Decided on March 12, 2010
District Court of Nassau County, First District

Mathew Kaphan, Petitioner(s)

against

Zoom Wireless of Greenvale, Inc. a/k/a AWNY INC. d/b/a VERIZON, BAWA BHASIN, Respondent(s)



SP 006932/09



Somer & Heller, LLP, Attorneys for Petitioner, 2171 Jericho Turnpike, Suite 350, Commack, New York 11725, 516-462-2323; Gary P. Field, Esq., Attorney for Respondent, 425 New York Avenue, Suite 204, Huntington, New York 11743, 631-351-8787.

Scott Fairgrieve, J.



Respondent-Tenant, Zoom Wireless of Greenvale, Inc., moves by way of order to show cause to vacate the judgment and warrant of eviction entered in favor of the Petitioner, dismiss the entire proceeding and permit reinstatement of the lease. Petitioner-Landlord Mathew Kaphan opposes the motion.

FACTS AND PROCEDURAL HISTORY

Petitioner initiated this non-payment proceeding on November 23, 2009 after rent checks for the months of September and October 2009 were returned to Respondent for insufficient funds.
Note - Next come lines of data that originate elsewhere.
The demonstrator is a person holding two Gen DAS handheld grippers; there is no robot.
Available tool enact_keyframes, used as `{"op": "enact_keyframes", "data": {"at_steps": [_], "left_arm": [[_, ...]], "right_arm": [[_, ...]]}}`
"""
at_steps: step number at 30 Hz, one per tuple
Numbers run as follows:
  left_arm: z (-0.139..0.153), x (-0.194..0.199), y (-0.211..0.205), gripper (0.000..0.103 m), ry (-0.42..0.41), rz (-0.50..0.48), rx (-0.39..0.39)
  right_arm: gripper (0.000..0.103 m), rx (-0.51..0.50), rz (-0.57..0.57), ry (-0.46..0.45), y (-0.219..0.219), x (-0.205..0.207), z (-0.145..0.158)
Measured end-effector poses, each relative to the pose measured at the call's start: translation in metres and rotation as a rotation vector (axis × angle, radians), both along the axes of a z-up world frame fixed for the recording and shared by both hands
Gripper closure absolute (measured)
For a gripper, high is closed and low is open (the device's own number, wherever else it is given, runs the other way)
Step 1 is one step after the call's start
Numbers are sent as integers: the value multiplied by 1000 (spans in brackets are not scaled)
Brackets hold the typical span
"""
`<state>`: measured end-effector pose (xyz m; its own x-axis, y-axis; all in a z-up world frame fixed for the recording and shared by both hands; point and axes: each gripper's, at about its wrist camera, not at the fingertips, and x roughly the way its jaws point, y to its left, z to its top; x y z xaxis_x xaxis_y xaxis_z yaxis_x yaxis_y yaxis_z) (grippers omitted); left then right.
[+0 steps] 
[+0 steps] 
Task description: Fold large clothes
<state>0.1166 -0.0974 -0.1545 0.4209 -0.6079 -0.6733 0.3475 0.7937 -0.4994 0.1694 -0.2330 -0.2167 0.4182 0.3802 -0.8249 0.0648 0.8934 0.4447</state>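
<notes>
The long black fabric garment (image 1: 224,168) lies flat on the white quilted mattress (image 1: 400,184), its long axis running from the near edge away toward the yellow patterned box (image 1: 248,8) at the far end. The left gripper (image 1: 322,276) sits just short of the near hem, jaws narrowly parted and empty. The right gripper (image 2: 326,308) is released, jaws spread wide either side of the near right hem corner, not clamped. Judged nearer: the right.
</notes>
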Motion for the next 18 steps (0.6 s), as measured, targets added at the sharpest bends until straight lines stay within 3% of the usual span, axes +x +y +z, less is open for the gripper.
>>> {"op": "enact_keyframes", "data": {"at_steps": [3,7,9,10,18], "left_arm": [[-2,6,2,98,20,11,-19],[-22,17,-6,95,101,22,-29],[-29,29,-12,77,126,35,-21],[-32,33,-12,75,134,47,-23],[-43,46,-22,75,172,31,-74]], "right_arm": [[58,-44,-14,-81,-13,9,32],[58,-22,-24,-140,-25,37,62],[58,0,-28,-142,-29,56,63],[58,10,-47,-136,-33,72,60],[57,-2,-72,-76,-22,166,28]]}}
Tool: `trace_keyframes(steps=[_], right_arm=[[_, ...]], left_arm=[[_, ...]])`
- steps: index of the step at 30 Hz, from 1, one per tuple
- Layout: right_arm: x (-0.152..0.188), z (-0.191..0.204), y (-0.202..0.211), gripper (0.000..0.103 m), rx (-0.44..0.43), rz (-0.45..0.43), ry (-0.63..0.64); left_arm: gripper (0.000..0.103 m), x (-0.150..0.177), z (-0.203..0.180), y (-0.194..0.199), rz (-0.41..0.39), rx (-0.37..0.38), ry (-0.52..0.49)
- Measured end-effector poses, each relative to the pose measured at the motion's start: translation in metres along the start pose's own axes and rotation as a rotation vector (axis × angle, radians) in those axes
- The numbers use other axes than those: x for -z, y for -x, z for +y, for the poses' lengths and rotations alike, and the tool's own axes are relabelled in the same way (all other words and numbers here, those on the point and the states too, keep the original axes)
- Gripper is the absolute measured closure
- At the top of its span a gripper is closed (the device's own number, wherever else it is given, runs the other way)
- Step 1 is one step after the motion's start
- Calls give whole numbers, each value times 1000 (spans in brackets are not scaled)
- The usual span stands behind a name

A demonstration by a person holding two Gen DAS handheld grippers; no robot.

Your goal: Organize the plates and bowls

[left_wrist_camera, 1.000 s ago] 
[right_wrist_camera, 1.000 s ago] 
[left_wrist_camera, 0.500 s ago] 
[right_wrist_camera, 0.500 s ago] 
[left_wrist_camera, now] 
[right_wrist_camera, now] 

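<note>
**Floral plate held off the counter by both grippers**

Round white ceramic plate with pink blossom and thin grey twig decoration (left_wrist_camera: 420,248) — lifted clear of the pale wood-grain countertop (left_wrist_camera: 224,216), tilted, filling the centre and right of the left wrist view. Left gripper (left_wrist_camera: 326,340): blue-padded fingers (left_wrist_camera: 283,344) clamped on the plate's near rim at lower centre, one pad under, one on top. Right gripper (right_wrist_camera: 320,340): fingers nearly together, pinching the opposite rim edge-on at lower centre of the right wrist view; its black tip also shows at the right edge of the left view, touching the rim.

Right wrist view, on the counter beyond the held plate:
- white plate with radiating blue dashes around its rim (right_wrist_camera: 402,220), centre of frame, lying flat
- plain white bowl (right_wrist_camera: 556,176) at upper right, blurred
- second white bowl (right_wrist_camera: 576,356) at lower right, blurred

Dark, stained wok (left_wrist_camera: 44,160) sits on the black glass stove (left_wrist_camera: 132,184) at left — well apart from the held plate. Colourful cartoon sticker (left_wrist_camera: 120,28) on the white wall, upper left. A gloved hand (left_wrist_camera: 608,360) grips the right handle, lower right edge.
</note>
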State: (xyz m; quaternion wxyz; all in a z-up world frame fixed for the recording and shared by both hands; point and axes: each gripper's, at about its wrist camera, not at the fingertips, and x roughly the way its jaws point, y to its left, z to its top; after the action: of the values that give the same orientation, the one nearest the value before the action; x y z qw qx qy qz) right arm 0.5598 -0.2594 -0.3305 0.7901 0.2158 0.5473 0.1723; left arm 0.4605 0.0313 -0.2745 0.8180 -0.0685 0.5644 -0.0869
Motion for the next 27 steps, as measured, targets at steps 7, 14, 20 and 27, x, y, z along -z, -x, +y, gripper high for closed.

On the original return date of this proceeding, December 7th, 2009, an attorney representing the Respondent corporation appeared and obtained an adjournment to December 22nd, 2009. On the appearance date of December 22nd, no attorney appeared for the Respondent corporation. Instead, Rameet Bhasin, Vice President of the corporation appeared and stated, on the record, that her attorney was not present due to a holiday. As the Respondent corporation was not properly represented by an attorney, as required by CPLR § 321, a default judgment was entered in favor of Petitioner, along with a warrant of eviction with no stay.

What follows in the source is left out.